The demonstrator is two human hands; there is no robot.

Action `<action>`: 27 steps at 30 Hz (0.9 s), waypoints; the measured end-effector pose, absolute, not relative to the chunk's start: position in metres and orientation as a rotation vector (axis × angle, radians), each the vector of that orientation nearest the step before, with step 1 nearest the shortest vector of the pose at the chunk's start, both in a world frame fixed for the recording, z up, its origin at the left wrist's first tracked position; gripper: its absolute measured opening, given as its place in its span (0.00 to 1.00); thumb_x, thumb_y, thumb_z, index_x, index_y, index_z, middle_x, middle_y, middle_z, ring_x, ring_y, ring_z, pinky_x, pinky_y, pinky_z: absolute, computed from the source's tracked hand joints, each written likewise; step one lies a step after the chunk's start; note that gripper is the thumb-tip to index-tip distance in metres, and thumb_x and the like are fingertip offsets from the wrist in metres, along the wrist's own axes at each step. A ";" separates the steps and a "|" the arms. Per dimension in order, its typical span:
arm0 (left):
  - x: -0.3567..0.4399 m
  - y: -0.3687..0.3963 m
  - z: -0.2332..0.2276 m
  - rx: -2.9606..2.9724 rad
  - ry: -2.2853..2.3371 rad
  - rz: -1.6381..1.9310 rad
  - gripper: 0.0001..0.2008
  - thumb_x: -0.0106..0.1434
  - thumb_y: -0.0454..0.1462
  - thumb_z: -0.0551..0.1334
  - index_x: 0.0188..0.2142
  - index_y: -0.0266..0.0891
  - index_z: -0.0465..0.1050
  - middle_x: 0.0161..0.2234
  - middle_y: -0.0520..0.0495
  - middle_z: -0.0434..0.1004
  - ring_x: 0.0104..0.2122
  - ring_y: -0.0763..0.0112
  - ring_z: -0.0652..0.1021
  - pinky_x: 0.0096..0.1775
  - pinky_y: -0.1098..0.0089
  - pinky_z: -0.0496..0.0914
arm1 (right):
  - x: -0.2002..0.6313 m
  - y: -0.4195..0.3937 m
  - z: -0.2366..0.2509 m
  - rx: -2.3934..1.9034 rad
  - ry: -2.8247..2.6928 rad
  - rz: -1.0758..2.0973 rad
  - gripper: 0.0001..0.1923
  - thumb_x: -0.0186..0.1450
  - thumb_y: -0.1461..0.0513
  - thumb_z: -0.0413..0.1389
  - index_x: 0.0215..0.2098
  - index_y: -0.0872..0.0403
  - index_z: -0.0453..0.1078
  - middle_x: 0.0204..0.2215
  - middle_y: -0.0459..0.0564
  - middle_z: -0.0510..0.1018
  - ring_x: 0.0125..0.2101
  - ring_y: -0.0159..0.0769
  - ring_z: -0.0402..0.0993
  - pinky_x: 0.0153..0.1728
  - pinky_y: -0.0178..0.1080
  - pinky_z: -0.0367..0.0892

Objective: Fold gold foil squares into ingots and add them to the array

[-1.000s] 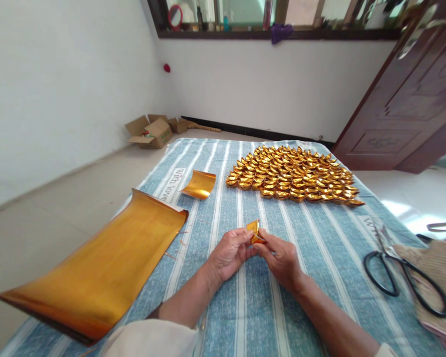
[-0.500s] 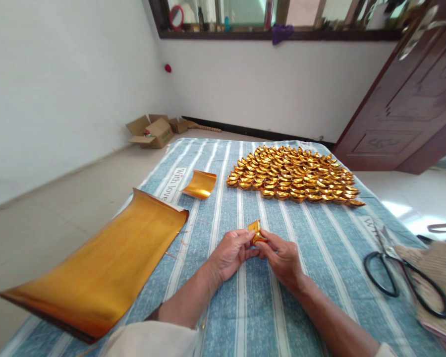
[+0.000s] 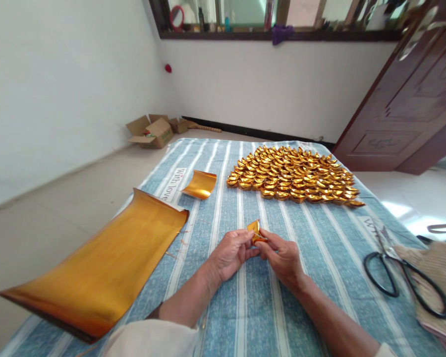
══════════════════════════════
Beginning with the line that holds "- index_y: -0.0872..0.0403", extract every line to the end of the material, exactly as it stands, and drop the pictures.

=== SOLUTION TO THIS PROBLEM ===
  - index_y: -0.0872..0.0403
  - index_z: -0.0453..0.1078
  - middle_x: 0.0204..0.2215
  - middle_y: -0.0459..0.0564
  - middle_z: -0.0510..0.1018
  - ring_x: 0.0125..0.2101
  - ring_y: -0.0159..0.0769
  - ring_z: -0.0402..0.0993
  - pinky_x: 0.0153..0.1728
  - pinky_y: -0.0178..0.1080
  - pinky_z: -0.0367..0.0892

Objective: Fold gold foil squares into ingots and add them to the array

[-1.000s] 
[-0.500s] 
[+0.000s] 

Nothing more remains to be added to this answer.